• [YOUR GOAL] Each line of the material should be output exactly as shown.

━━ COLLECTED MATERIAL

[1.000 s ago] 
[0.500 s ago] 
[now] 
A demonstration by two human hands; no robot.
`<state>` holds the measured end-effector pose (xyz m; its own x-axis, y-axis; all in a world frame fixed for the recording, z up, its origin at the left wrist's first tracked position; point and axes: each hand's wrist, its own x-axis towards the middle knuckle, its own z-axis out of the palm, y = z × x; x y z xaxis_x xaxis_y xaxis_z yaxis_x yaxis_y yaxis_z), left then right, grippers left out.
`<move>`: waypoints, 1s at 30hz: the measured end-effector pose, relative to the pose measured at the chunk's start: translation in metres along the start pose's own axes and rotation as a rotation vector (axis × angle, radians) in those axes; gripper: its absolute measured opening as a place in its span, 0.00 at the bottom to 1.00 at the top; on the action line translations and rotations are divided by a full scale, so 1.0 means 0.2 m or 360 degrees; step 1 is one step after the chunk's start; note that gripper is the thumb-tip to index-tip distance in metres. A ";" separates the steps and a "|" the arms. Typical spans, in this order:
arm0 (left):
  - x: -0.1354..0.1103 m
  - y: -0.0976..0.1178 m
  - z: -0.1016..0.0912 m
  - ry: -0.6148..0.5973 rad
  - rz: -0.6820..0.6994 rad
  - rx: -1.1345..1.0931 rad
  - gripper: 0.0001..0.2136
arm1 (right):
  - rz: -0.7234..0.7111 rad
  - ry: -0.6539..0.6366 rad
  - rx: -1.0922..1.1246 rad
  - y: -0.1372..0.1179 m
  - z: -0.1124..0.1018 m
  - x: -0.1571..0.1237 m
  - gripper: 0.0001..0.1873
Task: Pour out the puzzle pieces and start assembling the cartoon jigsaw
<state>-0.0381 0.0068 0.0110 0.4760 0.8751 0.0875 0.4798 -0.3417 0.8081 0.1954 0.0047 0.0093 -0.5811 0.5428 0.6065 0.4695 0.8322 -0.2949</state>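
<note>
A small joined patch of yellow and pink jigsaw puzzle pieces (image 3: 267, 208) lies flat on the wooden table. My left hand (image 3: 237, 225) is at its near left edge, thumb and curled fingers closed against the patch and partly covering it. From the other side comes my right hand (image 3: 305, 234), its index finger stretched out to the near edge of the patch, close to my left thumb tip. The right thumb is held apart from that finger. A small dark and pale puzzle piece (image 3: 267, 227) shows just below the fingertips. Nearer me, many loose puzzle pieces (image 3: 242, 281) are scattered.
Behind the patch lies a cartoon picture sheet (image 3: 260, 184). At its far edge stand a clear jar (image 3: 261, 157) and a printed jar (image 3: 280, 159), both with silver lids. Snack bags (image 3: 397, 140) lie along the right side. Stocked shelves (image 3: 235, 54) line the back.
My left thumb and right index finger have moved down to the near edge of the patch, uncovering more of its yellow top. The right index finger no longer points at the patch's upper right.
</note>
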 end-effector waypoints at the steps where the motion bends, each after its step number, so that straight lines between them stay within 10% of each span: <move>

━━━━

• [YOUR RESPONSE]
[1.000 s ago] 
[0.500 s ago] 
[now] 
A demonstration by two human hands; no robot.
`<state>` holds the measured end-effector pose (xyz m; its own x-axis, y-axis; all in a world frame fixed for the recording, z up, its origin at the left wrist's first tracked position; point and axes: each hand's wrist, its own x-axis towards the middle knuckle, its own z-axis out of the palm, y = z × x; x y z xaxis_x xaxis_y xaxis_z yaxis_x yaxis_y yaxis_z), left then right, grippers left out.
`<move>`: waypoints, 1s at 30hz: the measured end-effector pose, relative to the pose measured at the chunk's start: translation in metres along the start pose's own axes and rotation as a rotation vector (axis × angle, radians) in those axes; gripper: its absolute measured opening as a place in its span, 0.00 at the bottom to 1.00 at the top; on the action line translations and rotations are divided by a full scale, so 1.0 means 0.2 m or 360 degrees; step 1 is one step after the chunk's start; note that gripper is the thumb-tip to index-tip distance in metres. A ";" separates the steps and a "|" the arms. Typical spans, in this order:
arm0 (left):
  - x: -0.1354..0.1103 m
  - y: -0.0976..0.1178 m
  - z: -0.1016..0.0912 m
  - ry: -0.6148..0.5973 rad
  - rz: -0.6820..0.6994 rad
  - rx: -1.1345..1.0931 rad
  - gripper: 0.0001..0.2136
arm1 (right):
  - rz: -0.7234..0.7111 rad
  - ry: -0.6539..0.6366 rad
  - rx: -1.0922..1.1246 rad
  - y: -0.1372..0.1179 m
  - z: -0.1124..0.1018 m
  - x: -0.1571..0.1237 m
  - gripper: 0.0001..0.1873
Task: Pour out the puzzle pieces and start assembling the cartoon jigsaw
<state>-0.0381 0.0068 0.0110 0.4760 0.8751 0.0875 0.4798 -0.3417 0.8081 0.1954 0.0047 0.0093 -0.5811 0.5428 0.6065 0.4695 0.8322 -0.2949</state>
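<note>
A small joined patch of yellow and pink jigsaw puzzle pieces (image 3: 267, 208) lies flat on the wooden table. My left hand (image 3: 237, 225) is at its near left edge, thumb and curled fingers closed against the patch and partly covering it. From the other side comes my right hand (image 3: 305, 234), its index finger stretched out to the near edge of the patch, close to my left thumb tip. The right thumb is held apart from that finger. A small dark and pale puzzle piece (image 3: 267, 227) shows just below the fingertips. Nearer me, many loose puzzle pieces (image 3: 242, 281) are scattered.
Behind the patch lies a cartoon picture sheet (image 3: 260, 184). At its far edge stand a clear jar (image 3: 261, 157) and a printed jar (image 3: 280, 159), both with silver lids. Snack bags (image 3: 397, 140) lie along the right side. Stocked shelves (image 3: 235, 54) line the back.
My left thumb and right index finger have moved down to the near edge of the patch, uncovering more of its yellow top. The right index finger no longer points at the patch's upper right.
</note>
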 end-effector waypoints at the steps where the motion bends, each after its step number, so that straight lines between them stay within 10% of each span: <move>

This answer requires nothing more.